剑仙李清风。
这念头一冒出来,墨笙立马坐不住了。
她眼底燃著火苗,目光灼灼,並非落在李清风身上,而是死死咬住他背后那条通向更高境界的窄路。
“人什么时候到?
要不要出宫相迎?
好歹是他徒弟的授业恩师,若能得他几句金玉良言,不止我大理江山稳如磐石,百姓也能沾光受惠。”
楚秀盯著眼前这张变脸比翻书还快的脸,嘴角一扯,“先前倒没瞧出来,你这丫头嘴皮子利索得能撬开铁门閂。
两国使节掰扯利益时,真该把你塞进使团里去。”
他白眼一翻,话里全是调侃。
墨笙压根不在乎这些,只要能踏破瓶颈、再进一步,其余诸事在她眼里,不过是风一吹就散的纸灰。
两人对视片刻,空气微滯。
墨笙忽地眯起眼:“你该不会在这儿耍我玩吧?”
楚秀手一抖,狼毫笔桿应声而断,他长嘆一声:“心若蒙尘,看什么都是灰。”
话音未落,一阵浓烈酒香撞进门来。
墨笙鼻翼轻颤,眉梢顿时扬起,抬手就往楚秀肩上一拍,朗声大笑:“早知道你这老傢伙靠得住!”
酒气愈近,人影已至。
天下第一剑仙李清风负剑而立,袍角犹带风尘。
“找我何事?
这皇室供奉所,我这把老骨头可不爱踏足。”
“爱来不来,你徒弟呢?
这次跟来了没有?”
墨笙一把攥住李清风半旧不新的衣袖,踮脚朝他身后张望,见空无一人,登时垮下脸,恨铁不成钢地瞪著他:“您老人家怎么当师傅的?自己跑来凑热闹也就罢了,连徒弟都不捎上?”

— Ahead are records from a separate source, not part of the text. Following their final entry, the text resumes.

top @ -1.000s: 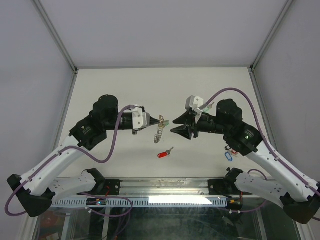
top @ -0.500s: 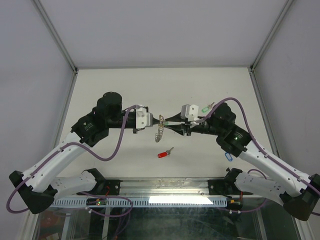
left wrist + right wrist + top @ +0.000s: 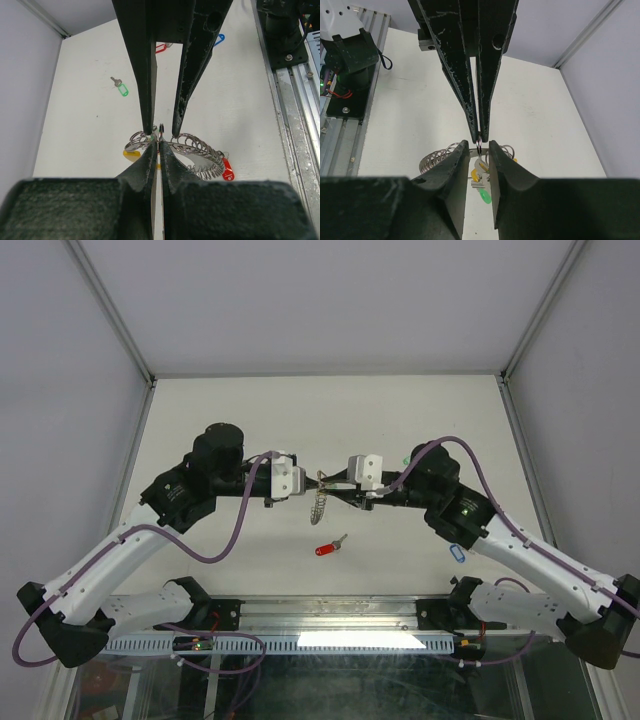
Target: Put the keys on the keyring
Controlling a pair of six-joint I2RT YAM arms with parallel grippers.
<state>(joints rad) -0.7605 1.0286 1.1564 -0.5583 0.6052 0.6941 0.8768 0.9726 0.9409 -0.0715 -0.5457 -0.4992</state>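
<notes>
1. Over the white tabletop, seen from the overhead camera, the left gripper is pinched tight on the top of the keyring. The keyring is a silvery coiled wire loop that hangs clear of the surface. The right gripper meets it nose to nose at the keyring's top, its jaws narrowly parted. A red-tagged key lies nearer the arm bases than the keyring, well apart from it.
2. From the left wrist camera, black, rough-grained fingers clamp the thin wire, and the right gripper's fingertips straddle them. A yellow tag sits against the keyring, and a green-tagged key lies on the table beyond it.
3. From the right wrist camera, a slim gap shows on either side of the wire, so nothing is gripped there. I'd judge this to be the ring-opening step. Next, the right jaws need to nip the wire just beside the left's hold and pry a gap for a key.
</notes>
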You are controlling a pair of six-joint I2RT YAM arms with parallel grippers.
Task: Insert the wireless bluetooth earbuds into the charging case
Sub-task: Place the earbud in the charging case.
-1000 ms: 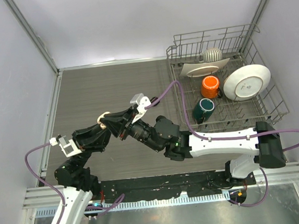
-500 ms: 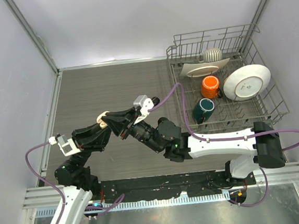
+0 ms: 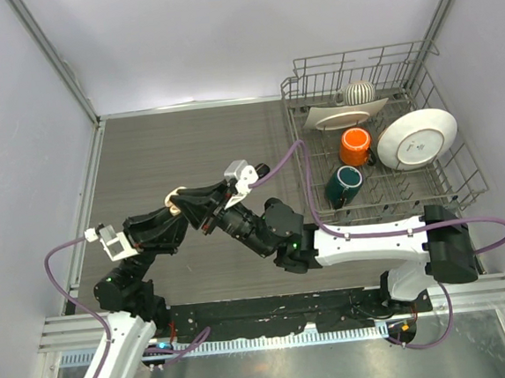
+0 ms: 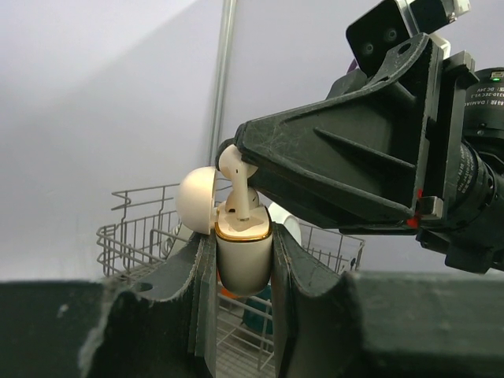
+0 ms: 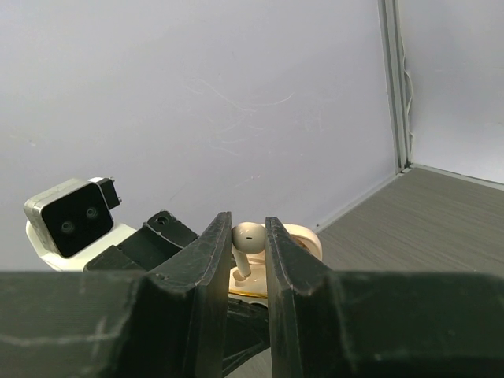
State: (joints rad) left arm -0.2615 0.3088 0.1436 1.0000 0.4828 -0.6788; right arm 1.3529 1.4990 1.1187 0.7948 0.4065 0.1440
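Note:
My left gripper (image 4: pixel 242 272) is shut on a cream charging case (image 4: pixel 243 256) with a gold rim, its round lid (image 4: pixel 195 200) swung open to the left. My right gripper (image 5: pixel 249 240) is shut on a white earbud (image 5: pixel 247 236), whose stem (image 4: pixel 239 198) points down into the case's opening. From above, both grippers meet over the table's middle, where the case (image 3: pixel 177 202) shows as a pale spot between the black fingers (image 3: pixel 202 199). Other earbuds are out of view.
A wire dish rack (image 3: pixel 378 138) stands at the back right, holding a white plate (image 3: pixel 415 138), an orange mug (image 3: pixel 355 145), a dark green mug (image 3: pixel 344 184) and a striped cup (image 3: pixel 357 91). The dark wood-grain table (image 3: pixel 170 152) ends at metal rails on the left.
The right wrist shifted slightly right and then back left. The left arm has hardly moved, and both grips stay the same.

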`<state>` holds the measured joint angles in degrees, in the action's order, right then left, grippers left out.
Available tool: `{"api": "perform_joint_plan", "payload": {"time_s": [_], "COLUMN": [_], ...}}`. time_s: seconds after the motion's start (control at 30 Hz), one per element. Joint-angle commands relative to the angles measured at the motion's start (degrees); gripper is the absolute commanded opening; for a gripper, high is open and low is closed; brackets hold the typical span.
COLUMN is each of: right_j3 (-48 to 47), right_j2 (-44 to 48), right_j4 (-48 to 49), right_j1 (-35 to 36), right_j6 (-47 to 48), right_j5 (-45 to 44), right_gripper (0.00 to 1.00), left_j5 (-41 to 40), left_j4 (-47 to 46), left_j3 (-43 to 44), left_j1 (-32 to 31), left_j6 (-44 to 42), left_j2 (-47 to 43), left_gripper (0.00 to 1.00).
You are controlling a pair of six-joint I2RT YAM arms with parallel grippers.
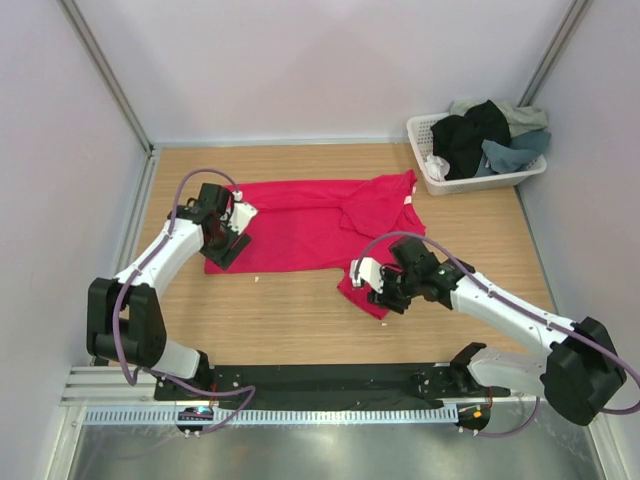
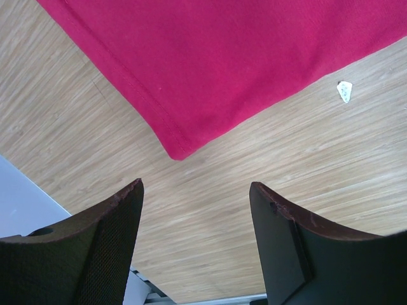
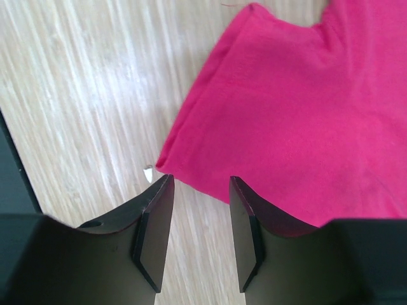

李清风刚落地,话还没出口,就被这股子急劲儿呛得直眨眼。
他哭笑不得,实在不愿跟个姑娘家爭长短,只得扭头看向楚秀,语气里透著疲惫:“到底什么事?
没事我可转身就走。”
他眼皮一掀,最近確实被缠得喘不过气——自打陈玄声震四海,他这做师父的,反倒成了香餑餑,每日被各路人马轮番围堵。
比当年李家倾覆后,满天下追杀他的那些人还难甩脱。